Hanabi pulang ke rumahnya dengan perasaan kesal. Ia menghentak-hentakan kakinya saat berjalan menuju kamarnya. Bahkan, ia pun mengabaikan panggilan Neji dari ruang tengah.
"Anak itu kenapa sih? Jangan-jangan dia terlibat masalah lagi dengan orang lain." Neji menghela napas lelah.
"Biarkan saja, Neji. Hanabi pasti bisa menghadapinya." sebuah suara membuat Neji menoleh. Ah, iya, Sakura Haruno ada di rumahnya.
"Tapi dia terlalu sering bertikai dengan orang lain. Aku sedikit khawatir."
"Dan dia selalu bisa memperbaikinya. Aku kenal Hanabi dengan baik." Sakura mendekat, ia menyentuh bahu Neji.
"Maaf merepotkanmu, Sakura." Neji mendesah. "Hyuuga dan permasalahannya memang sangat memusingkan."
"Haruno juga bukan keluarga yang sempurna. Kita semua belajar dari masalah." Sakura tersenyum sambil mengelus bahu Neji. Lalu, mereka kembali melanjutkan pembicaraan mengenai bisnis dan persiapan pergi ke pesta Hinata nanti malam. Memunggungi perempuan coklat yang menatap dari jauh.
"Kau tidak cemburu, Matsuri?" Sasuke muncul dari balik dapur.
"Apa aku punya hak untuk cemburu?" Matsuri berkata lirih.

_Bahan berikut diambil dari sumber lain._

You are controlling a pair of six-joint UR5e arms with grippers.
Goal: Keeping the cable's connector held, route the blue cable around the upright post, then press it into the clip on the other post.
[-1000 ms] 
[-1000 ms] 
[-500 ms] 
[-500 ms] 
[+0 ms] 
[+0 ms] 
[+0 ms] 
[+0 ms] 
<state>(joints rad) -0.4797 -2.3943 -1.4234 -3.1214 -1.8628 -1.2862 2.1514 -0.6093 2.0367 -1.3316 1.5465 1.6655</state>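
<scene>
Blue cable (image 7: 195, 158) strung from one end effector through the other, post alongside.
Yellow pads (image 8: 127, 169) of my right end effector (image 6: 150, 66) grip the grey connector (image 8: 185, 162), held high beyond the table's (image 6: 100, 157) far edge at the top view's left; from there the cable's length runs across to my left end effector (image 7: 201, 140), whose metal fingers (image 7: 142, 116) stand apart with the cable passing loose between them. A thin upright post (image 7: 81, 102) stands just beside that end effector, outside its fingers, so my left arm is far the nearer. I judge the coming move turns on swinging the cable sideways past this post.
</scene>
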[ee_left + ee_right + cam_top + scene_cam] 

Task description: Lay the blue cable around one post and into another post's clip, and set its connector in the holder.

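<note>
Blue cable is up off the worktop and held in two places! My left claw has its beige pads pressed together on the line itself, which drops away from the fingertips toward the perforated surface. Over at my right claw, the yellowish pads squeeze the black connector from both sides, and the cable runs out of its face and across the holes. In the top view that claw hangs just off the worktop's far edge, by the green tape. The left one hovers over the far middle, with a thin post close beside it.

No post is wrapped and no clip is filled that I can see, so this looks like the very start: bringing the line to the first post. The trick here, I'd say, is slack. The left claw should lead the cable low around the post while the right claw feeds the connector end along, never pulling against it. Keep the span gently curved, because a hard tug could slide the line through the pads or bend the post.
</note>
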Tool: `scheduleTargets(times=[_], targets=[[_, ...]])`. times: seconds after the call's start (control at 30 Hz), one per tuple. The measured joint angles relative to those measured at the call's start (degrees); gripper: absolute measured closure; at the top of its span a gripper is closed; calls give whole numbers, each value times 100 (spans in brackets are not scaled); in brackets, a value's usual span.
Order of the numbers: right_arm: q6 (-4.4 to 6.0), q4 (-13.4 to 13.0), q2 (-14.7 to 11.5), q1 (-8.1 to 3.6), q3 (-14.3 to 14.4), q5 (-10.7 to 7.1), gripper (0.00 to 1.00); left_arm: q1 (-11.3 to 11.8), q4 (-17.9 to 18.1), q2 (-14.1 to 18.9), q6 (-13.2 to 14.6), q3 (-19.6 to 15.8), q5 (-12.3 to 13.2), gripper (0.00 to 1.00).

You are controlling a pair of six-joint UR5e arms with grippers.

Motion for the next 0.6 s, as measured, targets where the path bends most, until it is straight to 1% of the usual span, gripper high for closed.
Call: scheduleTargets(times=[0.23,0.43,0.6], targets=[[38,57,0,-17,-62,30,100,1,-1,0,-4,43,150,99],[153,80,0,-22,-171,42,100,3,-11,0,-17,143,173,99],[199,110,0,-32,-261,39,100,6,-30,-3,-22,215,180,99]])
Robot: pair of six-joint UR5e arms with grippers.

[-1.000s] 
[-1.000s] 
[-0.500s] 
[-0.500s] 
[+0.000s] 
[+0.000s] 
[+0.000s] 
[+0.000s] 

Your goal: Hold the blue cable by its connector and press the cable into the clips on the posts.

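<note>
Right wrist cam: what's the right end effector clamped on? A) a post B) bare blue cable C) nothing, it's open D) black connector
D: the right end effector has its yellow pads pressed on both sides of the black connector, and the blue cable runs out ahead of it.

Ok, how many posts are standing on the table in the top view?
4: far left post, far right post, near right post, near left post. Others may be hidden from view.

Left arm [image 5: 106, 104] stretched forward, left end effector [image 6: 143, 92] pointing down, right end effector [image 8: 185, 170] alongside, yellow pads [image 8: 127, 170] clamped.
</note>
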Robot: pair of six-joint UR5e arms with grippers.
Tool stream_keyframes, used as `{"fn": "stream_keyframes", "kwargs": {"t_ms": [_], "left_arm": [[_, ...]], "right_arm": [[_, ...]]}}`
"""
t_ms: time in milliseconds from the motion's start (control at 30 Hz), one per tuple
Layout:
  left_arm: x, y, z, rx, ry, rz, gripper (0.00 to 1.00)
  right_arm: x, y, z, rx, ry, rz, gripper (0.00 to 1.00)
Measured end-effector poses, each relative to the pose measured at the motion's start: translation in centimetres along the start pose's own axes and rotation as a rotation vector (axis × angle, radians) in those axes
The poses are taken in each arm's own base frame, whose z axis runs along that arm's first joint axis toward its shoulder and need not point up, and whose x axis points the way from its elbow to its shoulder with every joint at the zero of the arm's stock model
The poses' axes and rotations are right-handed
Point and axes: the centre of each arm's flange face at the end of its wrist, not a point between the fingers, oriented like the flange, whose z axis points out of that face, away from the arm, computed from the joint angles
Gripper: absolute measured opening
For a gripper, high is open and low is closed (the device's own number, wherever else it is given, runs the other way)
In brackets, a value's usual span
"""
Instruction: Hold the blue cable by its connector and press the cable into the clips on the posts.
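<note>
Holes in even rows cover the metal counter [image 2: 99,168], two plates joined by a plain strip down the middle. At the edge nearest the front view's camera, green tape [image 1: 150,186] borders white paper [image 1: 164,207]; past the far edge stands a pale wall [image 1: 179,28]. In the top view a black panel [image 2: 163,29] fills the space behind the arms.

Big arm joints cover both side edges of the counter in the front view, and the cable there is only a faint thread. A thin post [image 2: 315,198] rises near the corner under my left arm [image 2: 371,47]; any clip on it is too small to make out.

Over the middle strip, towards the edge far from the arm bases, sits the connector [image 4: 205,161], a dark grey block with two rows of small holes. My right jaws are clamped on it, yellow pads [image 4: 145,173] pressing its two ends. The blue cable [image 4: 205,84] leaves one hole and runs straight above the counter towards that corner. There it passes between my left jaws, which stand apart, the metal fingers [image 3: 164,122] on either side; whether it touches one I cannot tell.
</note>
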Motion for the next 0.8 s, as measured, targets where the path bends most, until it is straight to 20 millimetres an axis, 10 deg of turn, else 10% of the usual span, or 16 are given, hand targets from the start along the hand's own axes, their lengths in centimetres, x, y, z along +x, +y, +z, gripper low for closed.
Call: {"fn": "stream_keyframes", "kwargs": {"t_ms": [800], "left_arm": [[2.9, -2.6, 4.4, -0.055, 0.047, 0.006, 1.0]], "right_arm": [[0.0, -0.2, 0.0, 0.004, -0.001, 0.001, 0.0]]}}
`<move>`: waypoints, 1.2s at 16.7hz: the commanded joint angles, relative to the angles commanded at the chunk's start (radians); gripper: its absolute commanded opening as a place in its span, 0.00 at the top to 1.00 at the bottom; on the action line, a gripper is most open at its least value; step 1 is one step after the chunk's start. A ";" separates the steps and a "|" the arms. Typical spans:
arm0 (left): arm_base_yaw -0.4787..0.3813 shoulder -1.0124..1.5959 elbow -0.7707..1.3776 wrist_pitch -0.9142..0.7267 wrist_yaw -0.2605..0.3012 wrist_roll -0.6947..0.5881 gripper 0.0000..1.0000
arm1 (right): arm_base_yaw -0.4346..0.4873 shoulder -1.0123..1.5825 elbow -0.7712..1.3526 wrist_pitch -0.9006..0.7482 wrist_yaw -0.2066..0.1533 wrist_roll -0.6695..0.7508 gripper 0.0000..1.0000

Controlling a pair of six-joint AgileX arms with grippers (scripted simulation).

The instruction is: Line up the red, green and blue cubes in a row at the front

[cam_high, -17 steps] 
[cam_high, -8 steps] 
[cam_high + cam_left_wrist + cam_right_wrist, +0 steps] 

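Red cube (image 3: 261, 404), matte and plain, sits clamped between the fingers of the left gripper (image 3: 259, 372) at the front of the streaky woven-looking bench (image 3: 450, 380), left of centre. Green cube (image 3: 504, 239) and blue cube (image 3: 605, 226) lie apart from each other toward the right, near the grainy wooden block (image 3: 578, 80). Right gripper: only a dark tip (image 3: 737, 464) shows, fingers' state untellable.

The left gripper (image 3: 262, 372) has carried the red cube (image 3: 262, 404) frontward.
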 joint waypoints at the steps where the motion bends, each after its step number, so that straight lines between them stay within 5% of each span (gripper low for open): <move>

"Tentu saja. Aku mengetahui hubungan kalian. Kau mencintainya dan dia membutuhkanmu. Kau berhak atas perasaanmu, Matsuri."
"Membutuhkan tubuhku, yang kebetulan selalu ada di dekatnya." Matsuri meralat ucapan Sasuke dan tersenyum kecut.
"Kau bisa pergi kalau kau mau." ucapan Sasuke membuat Matsuri menoleh padanya. "Kau masih sangat muda, Matsuri. Kau berhak bahagia. Meskipun tidak bersama Hyuuga."
"Aku tidak bisa."
"Kenapa?"
"Sepertimu, aku juga ingin di sisinya. Mencintainya, membantunya semampuku. Hyuuga bukan hanya sebuah keluarga untukku."
"Tapi kau tahu kalau kau tidak bisa bersamanya, 'kan? Neji punya banyak beban yang ia tanggung. Termasuk Sakura. Ia harus berhasil sebagai penerus keluarga."
"Kau benar. Mereka tidak menganggapku anak seperti dirimu, Sasuke." Matsuri tersenyum pilu. Isakannya hampir lolos dari mulutnya. "Tapi aku tidak akan pergi."
"Aku akan mendukungnya meski hanya menjadi pelayannya. Aku tidak akan pergi. Kecuali dia yang memintaku atau dia yang memilih untuk pergi."
Hati Sasuke mencelos mendengar perkataan Matsuri. Sungguh, ia tidak bermaksud menyinggungnya. Matsuri juga sudah seperti keluarganya. Sejak kecil mereka mengabdi untuk keluarga Hyuuga. Sasuke hanya tidak ingin Matsuri bertingkah bodoh sepertinya. Mencintai seseorang yang tidak boleh kau miliki itu sangat menyakitkan, 'kan?